Source code in vllm/tool_parsers/minimax_m2_tool_parser.py
def _get_param_types_from_config(
    self, param_name: str, param_config: dict
) -> list[str]:
    """
    Get parameter types from parameter configuration.
    Handles anyOf, oneOf, allOf, and direct type definitions.

    Args:
        param_name: The name of the parameter
        param_config: The properties dict from the tool schema

    Returns:
        List of type strings
    """
    if param_name not in param_config:
        return ["string"]

    param_schema = param_config[param_name]
    if not isinstance(param_schema, dict):
        return ["string"]

    return self._extract_types_from_schema(param_schema)

_parse_single_invoke

_parse_single_invoke(
    invoke_str: str, tools: list | None
) -> ToolCall | None

Parse a single block.

Source code in vllm/tool_parsers/minimax_m2_tool_parser.py
def _parse_single_invoke(
    self, invoke_str: str, tools: list | None
) -> ToolCall | None:
    """Parse a single <invoke> block."""
    # Extract function name
    name_match = re.search(r"^([^>]+)", invoke_str)
    if not name_match:
        return None

    function_name = self._extract_name(name_match.group(1))

    # Get parameter configuration
    param_config = {}
    if tools:
        for tool in tools:
            if (
                hasattr(tool, "function")
                and tool.function.name == function_name
                and hasattr(tool.function, "parameters")
            ):
                params = tool.function.parameters
                if isinstance(params, dict) and "properties" in params:
                    param_config = params["properties"]
                break

    # Extract parameters
    param_dict = {}
    for match in self.parameter_complete_regex.findall(invoke_str):
        param_match = re.search(r"^([^>]+)>(.*)", match, re.DOTALL)
        if param_match:
            param_name = self._extract_name(param_match.group(1))
            param_value = param_match.group(2).strip()

            # Get parameter types (supports anyOf/oneOf/allOf)
            param_type = self._get_param_types_from_config(param_name, param_config)

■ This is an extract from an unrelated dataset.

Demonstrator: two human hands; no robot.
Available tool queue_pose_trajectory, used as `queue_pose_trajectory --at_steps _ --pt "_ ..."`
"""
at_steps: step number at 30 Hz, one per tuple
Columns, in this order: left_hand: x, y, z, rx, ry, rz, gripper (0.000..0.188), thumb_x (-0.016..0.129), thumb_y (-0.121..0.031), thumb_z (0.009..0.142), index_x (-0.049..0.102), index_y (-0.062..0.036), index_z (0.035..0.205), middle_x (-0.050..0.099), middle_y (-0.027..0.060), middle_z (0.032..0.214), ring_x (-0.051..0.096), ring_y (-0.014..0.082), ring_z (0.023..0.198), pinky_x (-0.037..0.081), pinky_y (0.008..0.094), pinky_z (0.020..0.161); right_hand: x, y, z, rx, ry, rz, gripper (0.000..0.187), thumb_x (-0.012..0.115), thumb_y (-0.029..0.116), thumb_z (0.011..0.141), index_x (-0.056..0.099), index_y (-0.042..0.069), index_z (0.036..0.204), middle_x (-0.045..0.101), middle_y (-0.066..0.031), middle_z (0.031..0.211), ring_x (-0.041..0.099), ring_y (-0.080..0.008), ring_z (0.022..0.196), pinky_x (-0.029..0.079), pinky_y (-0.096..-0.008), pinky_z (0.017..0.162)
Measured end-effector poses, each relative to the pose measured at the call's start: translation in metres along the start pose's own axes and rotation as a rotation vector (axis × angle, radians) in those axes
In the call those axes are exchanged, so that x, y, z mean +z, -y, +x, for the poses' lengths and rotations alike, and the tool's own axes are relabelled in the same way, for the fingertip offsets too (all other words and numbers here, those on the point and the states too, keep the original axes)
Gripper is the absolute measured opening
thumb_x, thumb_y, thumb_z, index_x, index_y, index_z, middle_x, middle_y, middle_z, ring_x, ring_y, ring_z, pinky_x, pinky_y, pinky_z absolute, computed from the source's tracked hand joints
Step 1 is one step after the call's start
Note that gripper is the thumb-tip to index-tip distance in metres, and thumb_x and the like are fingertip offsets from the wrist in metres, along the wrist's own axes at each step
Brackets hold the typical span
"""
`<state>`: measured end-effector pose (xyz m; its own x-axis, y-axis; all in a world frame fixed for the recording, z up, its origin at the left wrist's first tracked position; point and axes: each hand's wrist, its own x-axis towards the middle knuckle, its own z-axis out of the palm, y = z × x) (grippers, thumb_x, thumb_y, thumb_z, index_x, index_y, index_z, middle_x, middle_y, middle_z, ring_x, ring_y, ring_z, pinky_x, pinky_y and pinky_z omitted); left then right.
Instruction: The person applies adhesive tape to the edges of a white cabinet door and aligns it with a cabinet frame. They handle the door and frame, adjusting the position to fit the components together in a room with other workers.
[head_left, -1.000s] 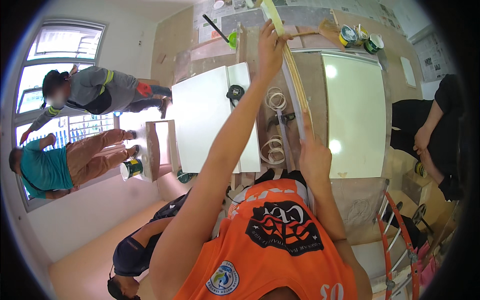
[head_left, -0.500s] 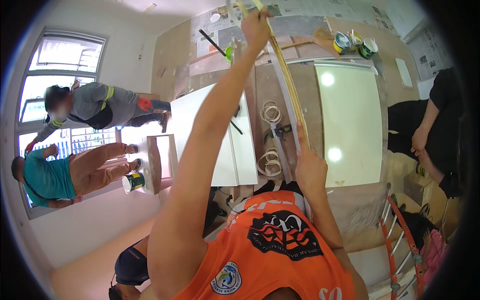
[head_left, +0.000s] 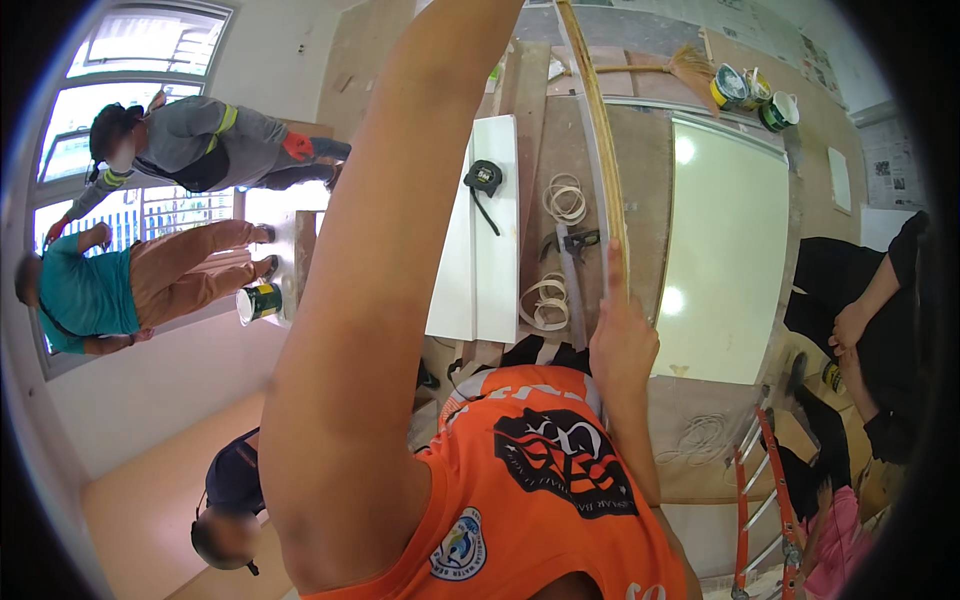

            # Convert value
            param_dict[param_name] = self._convert_param_value_with_types(
                param_value, param_type
            )

    return ToolCall(
        type="function",
        function=FunctionCall(
            name=function_name,
            arguments=json.dumps(param_dict, ensure_ascii=False),
        ),
    )

extract_tool_calls

extract_tool_calls(
    model_output: str, request: ChatCompletionRequest
) -> ExtractedToolCallInformation

Extract tool calls from complete model output (non-streaming).

Source code in vllm/tool_parsers/minimax_m2_tool_parser.py
def extract_tool_calls(
    self,
    model_output: str,
    request: ChatCompletionRequest,
) -> ExtractedToolCallInformation:
    """Extract tool calls from complete model output (non-streaming)."""
    # Quick check
    if self.tool_call_start_token not in model_output:
        return ExtractedToolCallInformation(
            tools_called=False, tool_calls=[], content=model_output
        )

    try:
        tool_calls = []

        # Find all complete tool_call blocks
        for tool_call_match in self.tool_call_complete_regex.findall(model_output):
            # Find all invokes within this tool_call
            for invoke_match in self.invoke_complete_regex.findall(tool_call_match):
                tool_call = self._parse_single_invoke(
                    invoke_match, request.tools if request else None
                )
                if tool_call:
                    tool_calls.append(tool_call)

        if not tool_calls:
            return ExtractedToolCallInformation(
                tools_called=False, tool_calls=[], content=model_output
            )

        # Update prev_tool_call_arr
        self.prev_tool_call_arr.clear()
        for tool_call in tool_calls:
            self.prev_tool_call_arr.append(
                {
                    "name": tool_call.function.name,
                    "arguments": tool_call.function.arguments,
                }
            )

        # Extract content before first tool call
        first_tool_idx = model_output.find(self.tool_call_start_token)
        content = model_output[:first_tool_idx] if first_tool_idx > 0 else None

        return ExtractedToolCallInformation(
            tools_called=True, tool_calls=tool_calls, content=content
        )

    except Exception:
        logger.exception("Error extracting tool calls")
        return ExtractedToolCallInformation(
            tools_called=False, tool_calls=[], content=model_output
        )

extract_tool_calls_streaming

extract_tool_calls_streaming(
    previous_text: str,
    current_text: str,
    delta_text: str,
    previous_token_ids: Sequence[int],
    current_token_ids: Sequence[int],
    delta_token_ids: Sequence[int],
    request: ChatCompletionRequest,
) -> DeltaMessage | None

Extract tool calls from streaming model output.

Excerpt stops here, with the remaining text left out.